### Stored dataset items
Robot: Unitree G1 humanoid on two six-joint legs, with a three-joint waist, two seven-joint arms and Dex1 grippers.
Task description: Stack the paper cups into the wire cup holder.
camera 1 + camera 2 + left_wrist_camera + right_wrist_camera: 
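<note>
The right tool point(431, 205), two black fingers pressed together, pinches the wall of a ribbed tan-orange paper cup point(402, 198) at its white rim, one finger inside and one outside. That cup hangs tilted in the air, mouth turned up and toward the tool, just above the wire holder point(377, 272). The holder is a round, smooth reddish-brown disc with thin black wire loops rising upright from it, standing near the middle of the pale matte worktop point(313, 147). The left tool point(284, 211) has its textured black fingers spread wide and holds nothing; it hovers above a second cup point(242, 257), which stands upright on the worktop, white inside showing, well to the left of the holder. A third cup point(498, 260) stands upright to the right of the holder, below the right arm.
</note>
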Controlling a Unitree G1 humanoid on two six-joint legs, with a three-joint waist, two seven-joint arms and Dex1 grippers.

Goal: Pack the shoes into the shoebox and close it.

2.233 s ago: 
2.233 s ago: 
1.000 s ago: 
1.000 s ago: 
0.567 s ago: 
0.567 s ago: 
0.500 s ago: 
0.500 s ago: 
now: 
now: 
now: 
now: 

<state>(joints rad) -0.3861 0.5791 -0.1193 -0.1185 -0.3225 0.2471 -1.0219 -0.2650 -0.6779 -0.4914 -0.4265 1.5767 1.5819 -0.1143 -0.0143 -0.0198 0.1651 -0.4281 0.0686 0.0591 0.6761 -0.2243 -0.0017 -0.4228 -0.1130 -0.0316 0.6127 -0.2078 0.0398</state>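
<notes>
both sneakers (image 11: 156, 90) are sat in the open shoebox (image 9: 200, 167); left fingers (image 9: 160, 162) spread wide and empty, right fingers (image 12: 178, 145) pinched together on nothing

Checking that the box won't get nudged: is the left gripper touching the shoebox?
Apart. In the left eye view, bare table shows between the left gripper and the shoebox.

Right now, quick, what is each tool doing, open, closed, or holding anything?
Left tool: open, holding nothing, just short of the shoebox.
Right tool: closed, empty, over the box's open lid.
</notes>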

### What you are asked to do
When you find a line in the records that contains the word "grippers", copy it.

### Exercise output
Robot: Unitree G1 humanoid on two six-joint legs, with a three-joint waist, two seven-joint arms and Dex1 grippers.
Controlling a Unitree G1 humanoid on two six-joint legs, with a three-joint waist, two seven-joint arms and Dex1 grippers.

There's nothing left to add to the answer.